Le club permet par exemple de se formaliser à la conduite des engins, dont sont plus familiers les « fils de ». « On ramasse aussi des cailloux », précise Sylvie Ecalle, salariée de l’exploitation, une des chevilles ouvrières du « club ferme », responsable des troupeaux (Holstein et Jersiaises), et des volailles, « J’adore ça, le "club ferme" , déclare Louane, ça me permet de compléter mon apprentissage, ça me fait de l’expérience, même si on a des stages par ailleurs. En fait, je voudrais toujours être en stage ». Autrement dit : non plus faire la fermière mais être la fermière.

"Comme tes parents sont pas agriculteurs, tu peux pas être agriculteur"

Il faut remonter aux arrière-grands-parents pour retrouver des attaches agricoles dans la famille de la jeune fille, qui attribue à cette filiation lointaine son attrait pour le métier. Problème : « comme tes parents sont pas agriculteurs, tu peux pas être agriculteur », s’est-elle souvent entendu dire. Après la troisième, Louane s’oriente ainsi vers le métier d’aide-soignante, avant de céder, irrémédiablement, à l’attraction terrienne un an plus tard.

Sylvie Ecalle, salariée de l’exploitation : « Les concours, c’est le moyen de montrer aux élèves que le métier d’éleveur ne réduit pas à travailler reclus chez soi ».
Sylvie Ecalle, salariée de l’exploitation : « Les concours, c’est le moyen de montrer aux élèves que le métier d’éleveur ne réduit pas à travailler reclus chez soi ».
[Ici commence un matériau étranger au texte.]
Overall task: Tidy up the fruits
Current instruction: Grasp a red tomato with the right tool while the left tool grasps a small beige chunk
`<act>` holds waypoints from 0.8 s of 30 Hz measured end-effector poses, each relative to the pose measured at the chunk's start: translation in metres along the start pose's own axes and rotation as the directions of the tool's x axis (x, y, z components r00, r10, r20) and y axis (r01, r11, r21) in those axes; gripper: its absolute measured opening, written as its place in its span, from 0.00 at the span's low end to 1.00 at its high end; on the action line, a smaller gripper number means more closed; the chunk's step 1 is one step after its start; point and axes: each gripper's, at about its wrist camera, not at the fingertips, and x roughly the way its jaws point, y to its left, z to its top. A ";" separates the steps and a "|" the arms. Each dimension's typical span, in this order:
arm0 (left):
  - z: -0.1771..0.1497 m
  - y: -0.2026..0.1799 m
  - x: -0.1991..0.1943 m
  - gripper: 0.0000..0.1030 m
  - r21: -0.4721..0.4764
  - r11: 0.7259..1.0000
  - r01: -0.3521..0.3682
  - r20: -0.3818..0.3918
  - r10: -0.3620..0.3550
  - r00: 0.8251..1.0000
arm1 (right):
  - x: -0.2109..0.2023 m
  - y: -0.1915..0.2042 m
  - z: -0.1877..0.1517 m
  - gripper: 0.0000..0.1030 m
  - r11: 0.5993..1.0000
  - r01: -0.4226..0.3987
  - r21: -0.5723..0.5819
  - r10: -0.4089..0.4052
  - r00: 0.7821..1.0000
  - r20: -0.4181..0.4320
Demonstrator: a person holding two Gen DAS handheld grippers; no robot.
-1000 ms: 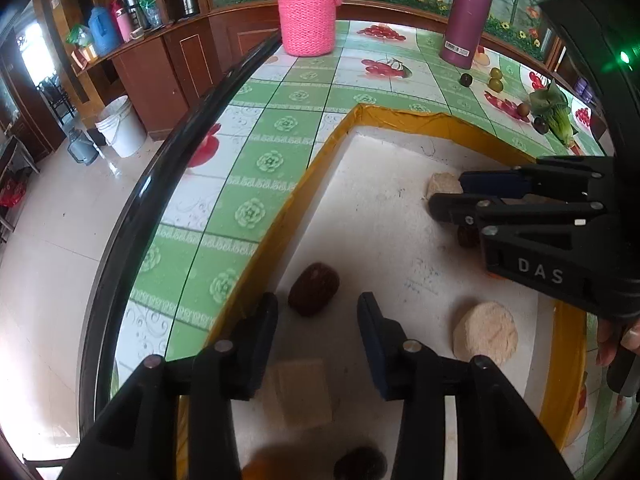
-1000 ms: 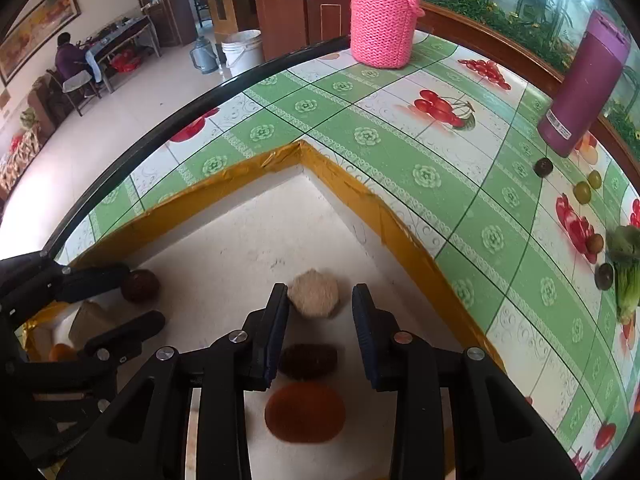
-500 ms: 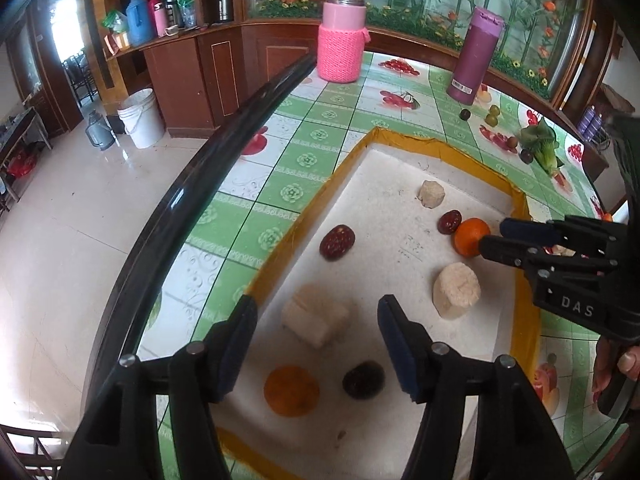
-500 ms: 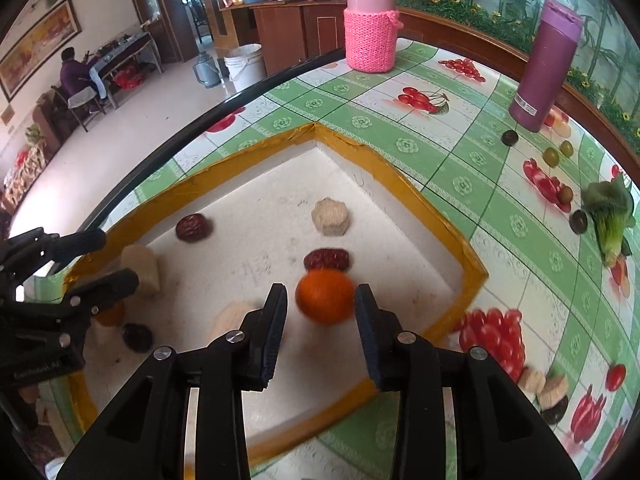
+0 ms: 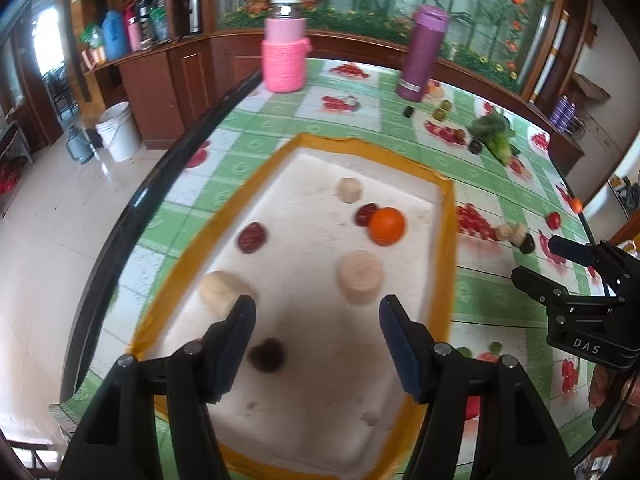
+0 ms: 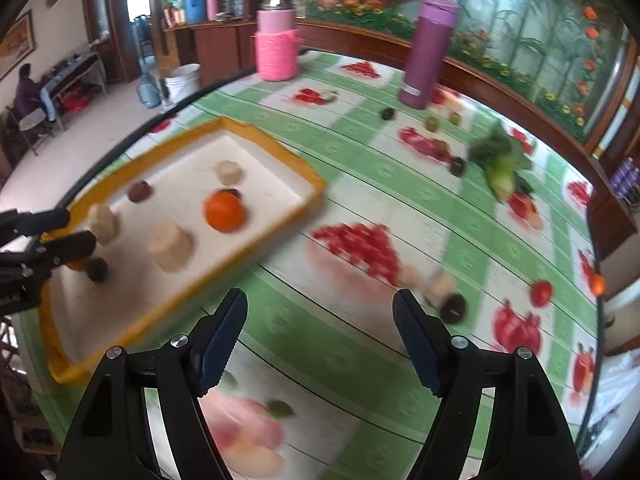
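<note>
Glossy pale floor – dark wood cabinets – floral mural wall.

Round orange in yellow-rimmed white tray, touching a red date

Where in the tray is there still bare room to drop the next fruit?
In the tray, the near end is bare, from the dark fruit to the near rim. The far left corner, beyond the small beige piece, is bare too. It is crowded around the orange, which touches a red date, and by the large beige piece.
</note>
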 end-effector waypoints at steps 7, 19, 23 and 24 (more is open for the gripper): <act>0.001 -0.065 0.000 0.68 0.096 0.994 0.045 -0.010 -0.045 0.999 | -0.015 -0.072 -0.040 0.79 0.984 0.151 0.099 -0.151 0.988 -0.009; 0.003 -0.145 0.018 0.71 0.192 0.980 0.051 -0.061 -0.040 0.997 | 0.009 -0.208 -0.046 0.79 0.953 0.179 0.243 -0.185 0.983 0.001; 0.007 -0.158 0.029 0.71 0.203 0.978 0.036 -0.076 -0.021 0.997 | 0.039 -0.231 -0.035 0.79 0.951 0.157 0.265 -0.157 0.987 -0.021; 0.009 -0.159 0.032 0.71 0.202 0.979 0.034 -0.080 -0.018 0.997 | 0.046 -0.235 -0.033 0.79 0.952 0.145 0.268 -0.144 0.989 -0.026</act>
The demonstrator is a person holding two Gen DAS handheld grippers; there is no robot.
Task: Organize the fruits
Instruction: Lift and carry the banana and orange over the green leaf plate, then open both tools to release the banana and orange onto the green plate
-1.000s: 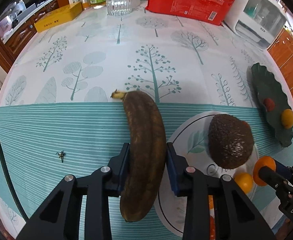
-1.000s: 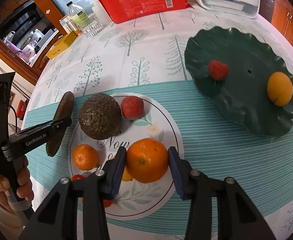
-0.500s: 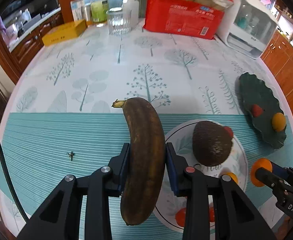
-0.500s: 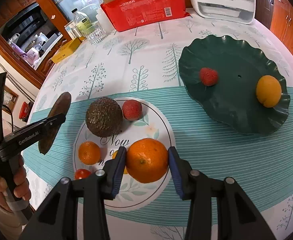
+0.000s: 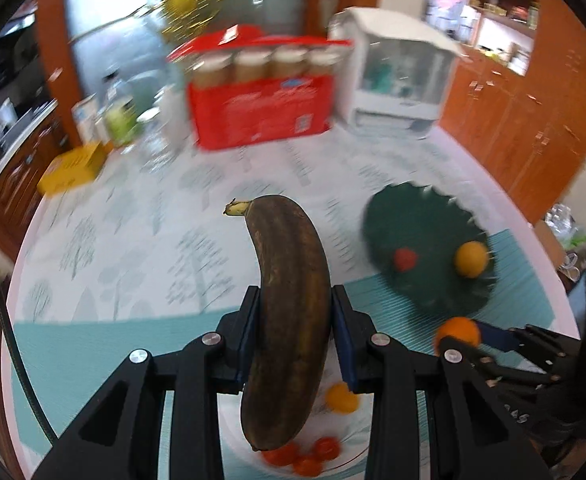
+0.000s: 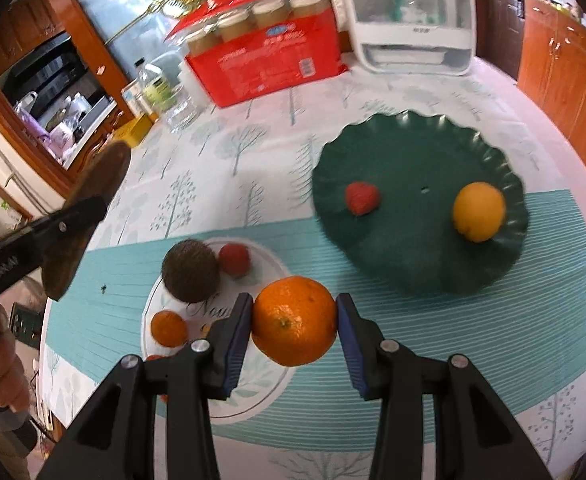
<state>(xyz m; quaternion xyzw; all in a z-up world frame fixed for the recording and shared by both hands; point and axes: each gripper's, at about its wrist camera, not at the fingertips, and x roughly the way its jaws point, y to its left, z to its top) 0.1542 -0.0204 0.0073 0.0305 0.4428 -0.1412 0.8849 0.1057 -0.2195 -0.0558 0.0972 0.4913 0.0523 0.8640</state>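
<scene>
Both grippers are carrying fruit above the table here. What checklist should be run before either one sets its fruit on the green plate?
1. Left gripper shut on banana: ok.
2. Right gripper shut on orange: ok.
3. Bare room on green plate: ok; strawberry and yellow fruit fill only part.
4. Orange over the plate: not ok, short of its rim.
5. Banana over the plate: cannot tell, left view blurred.

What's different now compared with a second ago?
Both grippers have risen and tilted up toward the green plate. The left gripper has lifted the banana off the table; the right gripper carries the orange higher. Both grips are unchanged, and the other fruit hasn't moved.
</scene>
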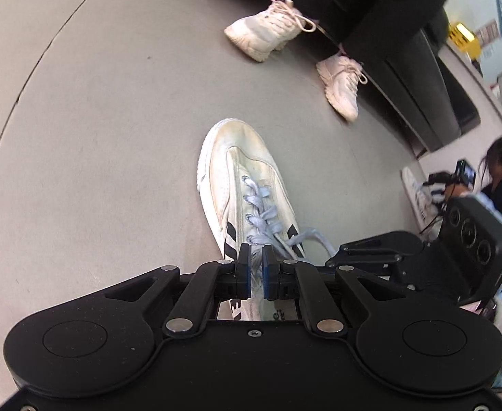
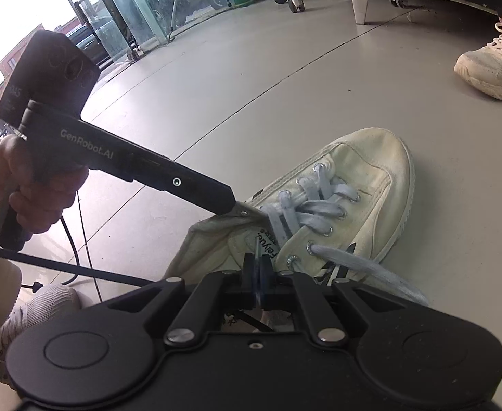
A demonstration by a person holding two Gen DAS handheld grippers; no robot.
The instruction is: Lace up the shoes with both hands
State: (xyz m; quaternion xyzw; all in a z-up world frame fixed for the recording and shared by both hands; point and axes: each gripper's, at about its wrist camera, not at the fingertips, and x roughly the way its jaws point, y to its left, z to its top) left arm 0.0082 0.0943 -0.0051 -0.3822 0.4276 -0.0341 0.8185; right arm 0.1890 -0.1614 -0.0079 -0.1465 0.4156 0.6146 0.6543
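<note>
Grey polished floor (image 1: 97, 137) carries the cream canvas sneaker (image 1: 244, 178), toe at twelve o'clock. At six o'clock the left gripper (image 1: 256, 267) stands slightly parted around a pale lace strand, seemingly tensioning it. At four o'clock the right gripper (image 2: 258, 275) is clamped tight on the lace end (image 2: 257, 257), ready for threading.

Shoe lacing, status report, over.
Left gripper narrowly open over the lace. Right gripper shut on lace. White shoe part-laced. Nothing blocking.
</note>
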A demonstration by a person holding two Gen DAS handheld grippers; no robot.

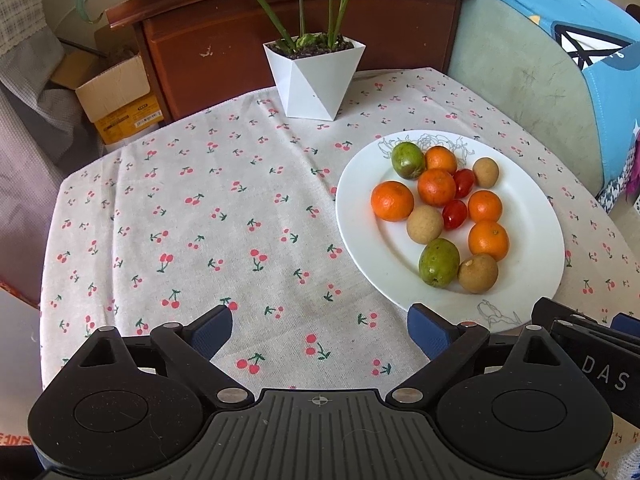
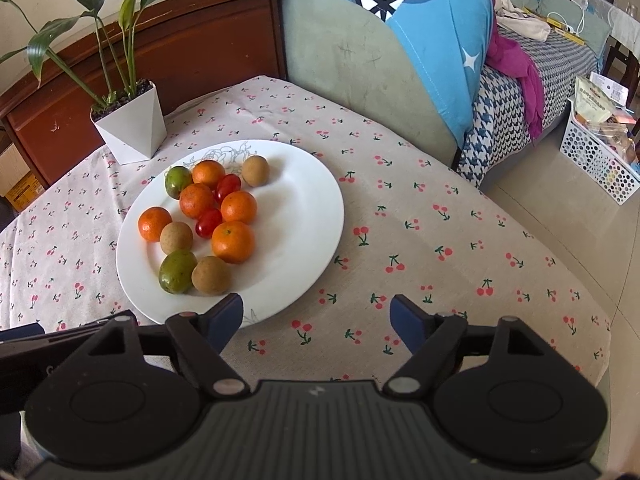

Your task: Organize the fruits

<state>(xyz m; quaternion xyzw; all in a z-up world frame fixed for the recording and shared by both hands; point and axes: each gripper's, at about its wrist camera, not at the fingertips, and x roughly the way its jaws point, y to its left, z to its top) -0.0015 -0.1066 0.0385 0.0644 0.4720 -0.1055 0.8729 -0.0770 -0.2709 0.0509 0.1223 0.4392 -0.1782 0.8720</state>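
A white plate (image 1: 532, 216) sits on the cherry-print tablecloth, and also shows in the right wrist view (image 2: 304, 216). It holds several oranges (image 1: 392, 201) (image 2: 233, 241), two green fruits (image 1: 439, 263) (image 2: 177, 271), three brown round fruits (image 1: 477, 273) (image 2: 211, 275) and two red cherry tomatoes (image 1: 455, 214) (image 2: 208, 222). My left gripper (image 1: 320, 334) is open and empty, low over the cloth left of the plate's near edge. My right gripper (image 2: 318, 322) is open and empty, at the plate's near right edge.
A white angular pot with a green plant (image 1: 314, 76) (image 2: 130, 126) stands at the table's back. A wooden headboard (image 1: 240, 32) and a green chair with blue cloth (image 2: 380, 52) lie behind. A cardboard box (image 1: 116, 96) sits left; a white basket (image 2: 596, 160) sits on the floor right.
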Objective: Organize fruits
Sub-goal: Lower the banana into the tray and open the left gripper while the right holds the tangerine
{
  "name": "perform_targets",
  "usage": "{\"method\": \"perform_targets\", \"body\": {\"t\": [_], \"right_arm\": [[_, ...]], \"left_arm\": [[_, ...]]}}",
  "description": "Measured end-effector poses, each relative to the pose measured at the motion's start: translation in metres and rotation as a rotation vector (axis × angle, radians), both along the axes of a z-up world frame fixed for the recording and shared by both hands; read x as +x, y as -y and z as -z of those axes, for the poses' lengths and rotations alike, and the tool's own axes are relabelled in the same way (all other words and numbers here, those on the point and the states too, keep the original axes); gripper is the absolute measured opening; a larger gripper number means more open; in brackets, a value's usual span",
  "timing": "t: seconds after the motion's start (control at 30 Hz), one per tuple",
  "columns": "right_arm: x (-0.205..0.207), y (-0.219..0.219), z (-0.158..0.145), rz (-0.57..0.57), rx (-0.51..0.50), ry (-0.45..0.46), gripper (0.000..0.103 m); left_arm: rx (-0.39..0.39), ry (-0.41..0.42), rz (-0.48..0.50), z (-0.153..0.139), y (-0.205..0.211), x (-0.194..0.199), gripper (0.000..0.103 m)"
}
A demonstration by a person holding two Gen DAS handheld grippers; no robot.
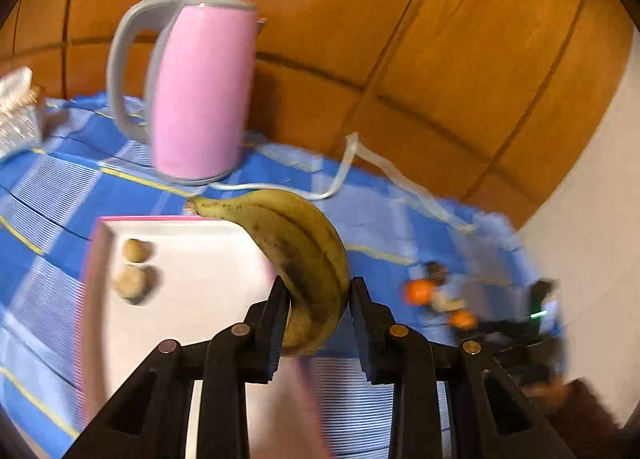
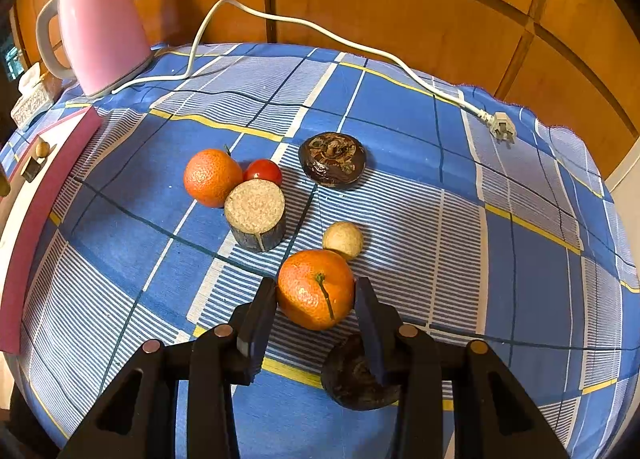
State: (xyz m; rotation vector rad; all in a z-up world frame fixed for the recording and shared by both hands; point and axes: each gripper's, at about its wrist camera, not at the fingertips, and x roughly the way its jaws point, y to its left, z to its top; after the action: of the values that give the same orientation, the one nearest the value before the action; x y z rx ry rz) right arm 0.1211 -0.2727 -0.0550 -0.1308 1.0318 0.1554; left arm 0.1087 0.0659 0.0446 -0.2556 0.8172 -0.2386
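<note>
Wood-panelled wall behind; table covered by blue checked cloth [image 2: 400, 107]. At far left of cloth, pink kettle [image 1: 200, 95], white cord [image 2: 320, 29] trailing across to unplugged plug [image 2: 502, 125]. In left wrist view, left gripper [image 1: 316, 291] clenched on banana [image 1: 304, 259], lifted clear of cloth, stem end pointing up-left toward kettle, lower end between pads. Below and left of banana, white tray [image 1: 192, 299] with pink rim, holding two small tan round fruits [image 1: 134, 267] near its left edge, one just beside the other. Picture blurred toward edges. In right wrist view, right gripper [image 2: 316, 299] around near orange [image 2: 316, 289], fingers [image 2: 260, 307] against both sides of it, orange resting on cloth; grasp apparent, lift not shown. Just behind that orange, touching or nearly so, small pale ball [image 2: 343, 240]. Under right finger, dark round fruit [image 2: 356, 375], partly hidden. Farther back, second orange [image 2: 212, 177], red tomato [image 2: 264, 171] and grey cut cylinder [image 2: 256, 215] clustered together, touching. Right of cluster, well apart, second dark round fruit [image 2: 332, 160]. At far left edge, tissue box [image 2: 32, 99] beside kettle.
</note>
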Motion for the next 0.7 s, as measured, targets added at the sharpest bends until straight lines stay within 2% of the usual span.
{"method": "perform_targets", "body": {"t": [0.03,0.13,0.27,0.37,0.47,0.57,0.7], "right_arm": [[0.000,0.000,0.000,0.000,0.001,0.000,0.040],[0.000,0.001,0.000,-0.002,0.002,0.000,0.040],[0.001,0.001,0.000,0.001,0.003,-0.002,0.040],[0.001,0.000,0.000,0.000,-0.002,-0.004,0.040],[0.000,0.000,0.000,0.003,0.001,-0.005,0.040],[-0.001,0.000,0.000,0.004,0.001,-0.005,0.040],[-0.001,0.000,0.000,0.009,0.001,0.000,0.040]], "left_arm": [[0.069,-0.029,-0.007,0.008,-0.001,0.009,0.031],[0.167,-0.122,0.005,0.029,-0.003,0.030,0.031],[0.227,-0.206,0.002,0.053,-0.003,0.061,0.031],[0.211,-0.229,-0.046,0.063,-0.010,0.077,0.038],[0.171,-0.186,-0.073,0.057,-0.014,0.072,0.050],[0.181,-0.116,-0.101,0.048,-0.014,0.058,0.051],[0.153,-0.077,-0.164,0.046,-0.021,0.022,0.051]]}}
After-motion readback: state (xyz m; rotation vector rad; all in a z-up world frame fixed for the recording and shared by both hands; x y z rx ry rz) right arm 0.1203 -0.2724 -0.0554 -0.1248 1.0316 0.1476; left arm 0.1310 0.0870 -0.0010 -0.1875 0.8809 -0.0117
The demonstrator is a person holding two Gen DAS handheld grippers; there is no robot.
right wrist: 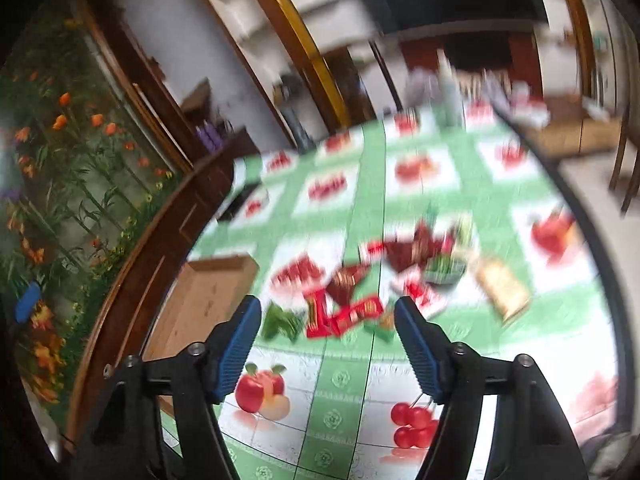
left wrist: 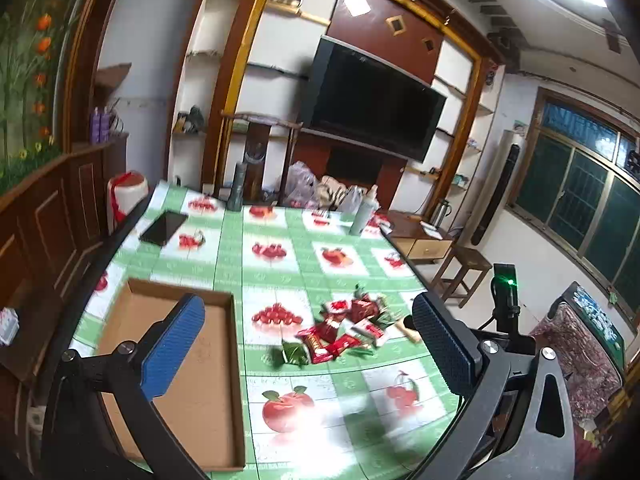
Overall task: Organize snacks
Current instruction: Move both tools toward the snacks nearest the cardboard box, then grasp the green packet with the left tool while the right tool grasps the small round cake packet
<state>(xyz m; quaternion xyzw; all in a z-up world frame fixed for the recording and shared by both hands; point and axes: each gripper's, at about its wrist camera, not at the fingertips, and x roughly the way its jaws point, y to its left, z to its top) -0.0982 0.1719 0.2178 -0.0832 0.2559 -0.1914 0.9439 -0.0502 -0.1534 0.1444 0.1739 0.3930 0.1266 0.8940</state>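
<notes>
Snack pile (left wrist: pixel 344 330) mid-tabletop (left wrist: pixel 280 280), tray (left wrist: pixel 208 380) at left edge, left tool (left wrist: pixel 308 320) and right tool (right wrist: pixel 328 316) both apart, empty.

The table cover (left wrist: pixel 280 276) appeared as a glossy, smooth plastic sheet printed with fruit, showing light reflections. The tray (left wrist: pixel 208 360) was matt brown cardboard with raw-cut edges, while the snack packets (left wrist: pixel 344 332) were shiny foil or plastic wrappers, red and green. Pads (left wrist: pixel 176 344) on the left gripper (left wrist: pixel 304 344) were blue, ribbed and rubber-like on matt black plastic arms with bright metal screws; the cabinet (left wrist: pixel 60 208) was polished dark wood.
</notes>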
Ses parents, un peu dubitatifs au départ (l’histoire agricole de la famille s’était achevée tragiquement) sont aujourd’hui les premiers supporters de Louane, aux côtés des équipes du lycée. « J’ai tout de suite été bien acceptée dans la classe », témoigne Louane, qui n’est pas un cas isolé : dans sa série de Bac Pro, les non issus du milieu agricole sont environ deux sur trois. Même bienveillance en stage en exploitation à l’égard d’une jeune fille, qui plus est menue. « Sur ce plan-là, le milieu agricole a beaucoup évolué ces dernières années », reconnait Sylvie Ecalle qui, avant de rejoindre le lycée de Venours il y a quelques années, avait pu pâtir de ce qu’il faut bien nommer du sexisme à la mode agricole.

C’est aussi par souci d’ouverture, mais pas seulement, que Sylvie Ecalle est à l’initiative de la participation du lycée à différents concours d’animaux depuis bientôt une dizaine d’années. « C’est le moyen de montrer aux élèves que le métier d’éleveur ne se réduit pas à travailler reclus chez soi », confie la responsable des troupeaux. Outre le très  local « La ferme s’invite » à Poitiers (Vienne), le lycée voyage de temps à autre au Space à Rennes (Ille-et-Vilaine) et donc à Paris, le saint des saints, avec cette année Sézarine, Hugo et Maxime, camarades de lycée de Louane.

Maxime, Louane, Sézarine et Hugo, sur le ring des bovins avec leurs jersiaises au Salon de l’agriculture (Crédit photo : Bertrand Minaud)
Maxime, Louane, Sézarine et Hugo, sur le ring des bovins avec leurs jersiaises au Salon de l’agriculture (Crédit photo : Bertrand Minaud)

La ferme du lycée présente au concours plusieurs jersiaises, une race de petit format et d’un tempérament plutôt docile parfaitement adaptée (on ne dira pas spécialement sélectionnée) pour les Nima. Bienveillance, ouverture, expérience… : au lycée de Venours, que l’on n’imagine pas un instant être une exception, tout est fait pour préparer la relève. Et à quoi se destine la Nima Louane, après son Bac, un BTS et quelques années d’expérience professionnelle ? « Je serai éleveuse ». On serait tenté d'attribuer une médaille d’Or collective à la communauté éducative, aux Nima, aux filles et aux fils de paysans, aux maitresses et maitres de stage.